I can understand the emotion generated by this presidential election. It will have repercussions for a generation or more, and all parties, understandably, want to come out the victor. It's far too easy, though, to simply want the drama to be over at the expense of getting an accurate result.
For example, in Thursday's article "Activists Urge Democracy, Cooperation," College Republican Justin Johnson says, "If the heavily Democratic Palm Beach was being recounted, then why not recount the rest of Florida, or even the rest of the country, to ensure validity?" to illustrate his point that it's time for the election to be over. This was just what was proposed by Vice President Al Gore and rejected out of hand by George W. Bush's camp. Gore asked for a full recounting of Florida, including the more conservative parts, and was denied by Bush's campaign.

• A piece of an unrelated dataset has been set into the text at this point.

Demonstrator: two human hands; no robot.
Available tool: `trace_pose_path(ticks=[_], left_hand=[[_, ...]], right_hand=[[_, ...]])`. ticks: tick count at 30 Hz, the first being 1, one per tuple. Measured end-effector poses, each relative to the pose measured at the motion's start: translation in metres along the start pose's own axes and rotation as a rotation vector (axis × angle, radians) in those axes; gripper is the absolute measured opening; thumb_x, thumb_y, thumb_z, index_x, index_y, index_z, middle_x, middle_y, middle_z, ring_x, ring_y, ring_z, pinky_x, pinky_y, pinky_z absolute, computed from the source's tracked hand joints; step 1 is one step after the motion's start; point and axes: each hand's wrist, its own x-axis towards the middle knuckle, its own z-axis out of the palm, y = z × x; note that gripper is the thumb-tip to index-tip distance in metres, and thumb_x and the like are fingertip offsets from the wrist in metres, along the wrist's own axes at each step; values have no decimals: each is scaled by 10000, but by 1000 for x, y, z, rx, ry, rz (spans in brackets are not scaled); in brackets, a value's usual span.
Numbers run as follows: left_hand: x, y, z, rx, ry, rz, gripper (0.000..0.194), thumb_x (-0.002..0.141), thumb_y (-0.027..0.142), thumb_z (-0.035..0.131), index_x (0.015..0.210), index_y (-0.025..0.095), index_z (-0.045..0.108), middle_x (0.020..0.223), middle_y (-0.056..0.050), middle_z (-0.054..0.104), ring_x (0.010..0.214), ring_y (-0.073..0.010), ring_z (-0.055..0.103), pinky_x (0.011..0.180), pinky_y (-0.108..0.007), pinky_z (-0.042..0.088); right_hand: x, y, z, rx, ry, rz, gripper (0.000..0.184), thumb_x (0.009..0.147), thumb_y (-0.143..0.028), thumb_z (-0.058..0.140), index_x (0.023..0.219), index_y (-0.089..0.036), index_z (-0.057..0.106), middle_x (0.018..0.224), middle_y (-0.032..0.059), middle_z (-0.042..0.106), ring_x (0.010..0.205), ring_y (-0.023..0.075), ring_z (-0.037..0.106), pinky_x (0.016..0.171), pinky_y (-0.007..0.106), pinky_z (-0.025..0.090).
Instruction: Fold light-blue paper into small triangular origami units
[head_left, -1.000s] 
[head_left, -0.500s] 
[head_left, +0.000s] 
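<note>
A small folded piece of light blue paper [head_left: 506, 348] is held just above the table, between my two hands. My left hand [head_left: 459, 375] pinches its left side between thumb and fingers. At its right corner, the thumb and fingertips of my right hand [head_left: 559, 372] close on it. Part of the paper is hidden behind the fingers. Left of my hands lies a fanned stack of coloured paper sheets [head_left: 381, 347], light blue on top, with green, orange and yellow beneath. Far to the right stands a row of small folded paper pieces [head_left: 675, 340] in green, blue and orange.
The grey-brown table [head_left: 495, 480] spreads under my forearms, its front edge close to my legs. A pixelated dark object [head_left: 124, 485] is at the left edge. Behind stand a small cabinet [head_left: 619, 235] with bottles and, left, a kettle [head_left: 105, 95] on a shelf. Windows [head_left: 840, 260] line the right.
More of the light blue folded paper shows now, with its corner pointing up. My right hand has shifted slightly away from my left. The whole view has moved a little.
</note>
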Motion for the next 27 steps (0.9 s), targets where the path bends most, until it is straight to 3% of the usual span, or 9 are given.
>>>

There is a larger issue here. At hand is the question of whether we will rush to judgments despite certain things that deserve another look. In the face of widespread irregularities in Florida, including allegations of voter intimidation across the panhandle, can we as a nation afford not to take the time to look into what occurred? I agree, it would be easier to simply move on and declare a winner. I am like most people; I'm ready for the election to be over.
I firmly believe that it's more important to get accurate results than end the process quickly. We owe it to ourselves to take the time to ensure that the will of the people is reflected in the election's outcome.